Северов, недовольный, что его перебили, отрывисто заметил:
— Англичане не ближе к китам живут, а ходят. А ты, Олег, на восток пойдешь, а не на юг!
Удивленный Лигов насторожился, взглянул на Алексея. Тот кивнул. Было слышно, как на кресле заворочался Ходов. Невельской, улыбнувшись в усы на рассердившегося Северова, примирительно сказал:
— Продолжайте, Иван Петрович.
— Нынче китоловства русского нет! — отчеканил адмирал. — И мы должны его возродить, коли нам дорога слава России. Капитан Лигов готов идти в море?
— В любое время! — приподнялся в полупоклоне капитан.
— Вот и отлично. — Невельской повернулся к Лигову. Мужественное лицо капитана с упрямым подбородком и твердо очерченными губами располагало к нему. — Все надо начинать сначала и на новом месте. На востоке России. Там нужны энергичные русские люди.
— Да, только на восток, — быстро проговорил Алексей. — Вот, Олег, смотри. — Молодой Северов указал на карту Охотского моря. — Вот здесь с прошлого века ходят американские, английские и голландские китобои, китов очень много.
— Приходилось слышать от китоловов нашей компании, — сказал Лигов, — да и в тавернах Кейптауна англичане много рассказывают об удачных охотах в тех местах…
— Еще бы! — перебил его Невельской. — Там полный простор для иноземных китобоев. И браконьеры безнаказанно бьют китов в русских водах. Немало среди них и тех, кои ведут себя, как пираты!
В словах Геннадия Ивановича слышалась боль. По его лицу прошла тень. Невельскому вспомнились долгие годы трудных плаваний, радость открытий, омрачавшаяся встречами с браконьерами. И хотя силы были всегда неравны, перед ним отступали, ему подчинялись, его боялись. Он делал все для России и чувствовал за собой всю ее силу. А теперь — тоскливая безжизненная служба в Ученом отделе Морского технического комитета, «комитета полуживых», как изволил пошутить министр, почетная ссылка… А что делается сейчас там, на востоке? Нет, этого нельзя допустить!

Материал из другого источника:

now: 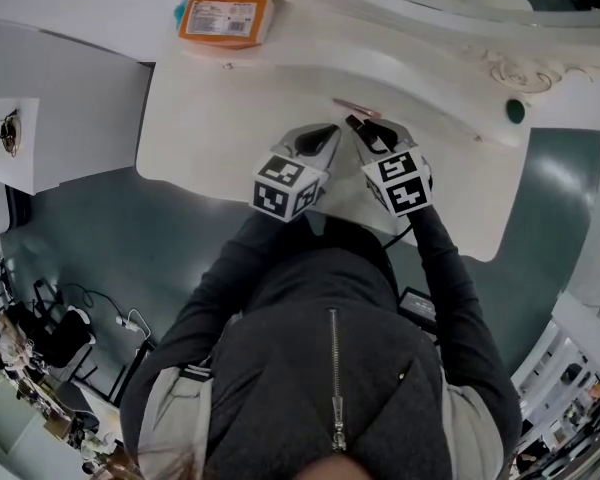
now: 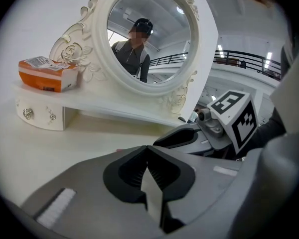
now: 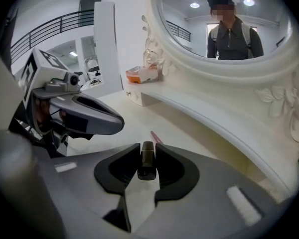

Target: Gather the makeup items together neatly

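Observation:
A short dark makeup tube [image 3: 147, 159] stands between the jaws of my right gripper [image 3: 147, 146], which is shut on it. Just beyond its tip a thin pink pencil [image 3: 156, 137] lies on the white vanity top [image 1: 220, 128]; the head view shows the pencil [image 1: 355, 106] near the foot of the raised shelf. My left gripper [image 2: 148, 147] is shut with nothing in it, its tips touching. In the head view the left gripper [image 1: 329, 129] and right gripper [image 1: 356, 123] sit side by side, close together, just short of the pencil.
An orange box [image 1: 225, 18] rests on the raised shelf at the back left. An ornate round mirror frame [image 2: 102, 59] rises behind the shelf. A small dark green item [image 1: 516, 110] sits at the right end of the vanity. The table's front edge is near the person's body.

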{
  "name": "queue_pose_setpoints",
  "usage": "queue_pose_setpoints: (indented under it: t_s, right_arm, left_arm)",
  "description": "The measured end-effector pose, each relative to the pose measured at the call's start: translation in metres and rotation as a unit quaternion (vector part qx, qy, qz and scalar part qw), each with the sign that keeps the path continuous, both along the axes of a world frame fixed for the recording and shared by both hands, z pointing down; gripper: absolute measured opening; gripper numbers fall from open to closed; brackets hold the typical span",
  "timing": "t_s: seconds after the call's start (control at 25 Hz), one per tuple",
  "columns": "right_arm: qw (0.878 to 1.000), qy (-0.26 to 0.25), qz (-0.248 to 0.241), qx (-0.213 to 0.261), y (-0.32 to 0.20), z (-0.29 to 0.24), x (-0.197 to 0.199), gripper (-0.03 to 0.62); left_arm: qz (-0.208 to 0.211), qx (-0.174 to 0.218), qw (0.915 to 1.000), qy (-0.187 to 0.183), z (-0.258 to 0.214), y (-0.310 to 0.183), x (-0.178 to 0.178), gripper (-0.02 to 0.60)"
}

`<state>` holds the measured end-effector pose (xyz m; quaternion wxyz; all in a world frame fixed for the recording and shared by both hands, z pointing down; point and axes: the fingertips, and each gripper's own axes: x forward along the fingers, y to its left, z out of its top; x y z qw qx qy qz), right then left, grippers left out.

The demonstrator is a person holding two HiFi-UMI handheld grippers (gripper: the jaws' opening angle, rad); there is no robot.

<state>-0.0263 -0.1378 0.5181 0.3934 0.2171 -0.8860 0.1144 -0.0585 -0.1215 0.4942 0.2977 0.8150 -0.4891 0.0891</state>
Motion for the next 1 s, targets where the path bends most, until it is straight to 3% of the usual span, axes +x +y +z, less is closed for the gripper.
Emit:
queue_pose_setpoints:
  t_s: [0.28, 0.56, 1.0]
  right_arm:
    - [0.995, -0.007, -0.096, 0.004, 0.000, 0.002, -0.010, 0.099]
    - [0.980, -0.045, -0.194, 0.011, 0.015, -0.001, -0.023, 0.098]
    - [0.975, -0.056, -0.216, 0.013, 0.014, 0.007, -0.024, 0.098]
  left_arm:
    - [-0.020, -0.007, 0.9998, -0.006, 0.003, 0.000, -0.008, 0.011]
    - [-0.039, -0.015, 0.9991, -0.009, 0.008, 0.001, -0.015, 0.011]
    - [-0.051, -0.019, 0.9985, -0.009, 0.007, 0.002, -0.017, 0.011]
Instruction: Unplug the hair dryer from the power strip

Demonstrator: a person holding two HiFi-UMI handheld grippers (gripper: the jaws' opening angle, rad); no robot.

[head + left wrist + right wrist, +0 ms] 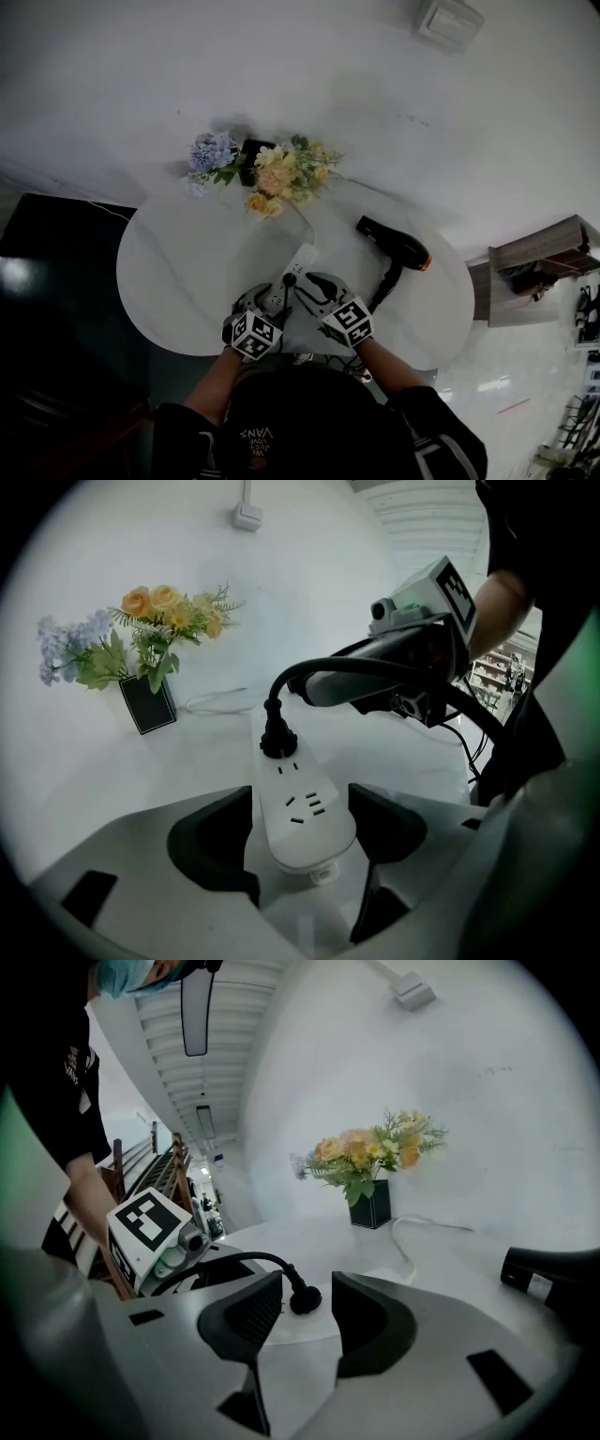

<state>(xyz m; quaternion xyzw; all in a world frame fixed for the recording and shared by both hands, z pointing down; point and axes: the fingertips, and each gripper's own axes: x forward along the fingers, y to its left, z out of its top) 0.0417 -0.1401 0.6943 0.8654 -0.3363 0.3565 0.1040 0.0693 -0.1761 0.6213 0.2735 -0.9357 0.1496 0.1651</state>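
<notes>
A white power strip [298,262] lies on the round white table [187,272]. A black plug [278,738] sits in its far socket, and its black cord [314,670] arches away. The black hair dryer [398,246] with an orange end lies to the right. My left gripper [302,832] is open, its pads on either side of the strip's near end [302,808]; I cannot tell if they touch it. My right gripper [307,1312] is open with the plug [304,1297] between its pads and a gap on each side.
A black vase of yellow and blue flowers [272,178] stands at the table's far edge against the wall. The strip's white cable [408,1241] curves back toward the vase. A wooden shelf [539,258] stands off to the right. The floor on the left is dark.
</notes>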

— Вам, Олег Николаевич, — Невельской назвал капитана по имени-отчеству, и это было признаком расположения и доверия вице-адмирала к собеседнику, — надо безотлагательно идти на восток и там учредить китоловство русское. Вот вам карта! — Он пододвинул ее капитану и, отвернув борт своего мундира, достал из кармана продолговатый конверт из плотной бумаги и протянул Лигову: — Рекомендательное письмо к начальнику поста в Николаевске контр-адмиралу Козакевичу. Петр Васильевич — добрейшей души человек и светлая голова. Не сомневаюсь, что он в вашем предприятии деятельное участие примет и поможет многим, чего в том отдалении и за деньги получить нельзя.
— Спасибо! — Лигов принял конверт.
Геннадий Иванович взял капитана за плечи и, пристально посмотрев ему в глаза, проговорил:
— С богом!
Невельской троекратно поцеловал капитана.
Боцман и штурман между тем жадно прислушивались к разговору. Ходов затаил дыхание, боясь пропустить хоть слово, и с нетерпением ждал, когда же зайдет речь о корабле, но так и не дождался. Северов подошел к маленькой шкатулке, стоявшей на столе, и, открыв ее под мелодичный звон замка, вынул оттуда небольшой сверток.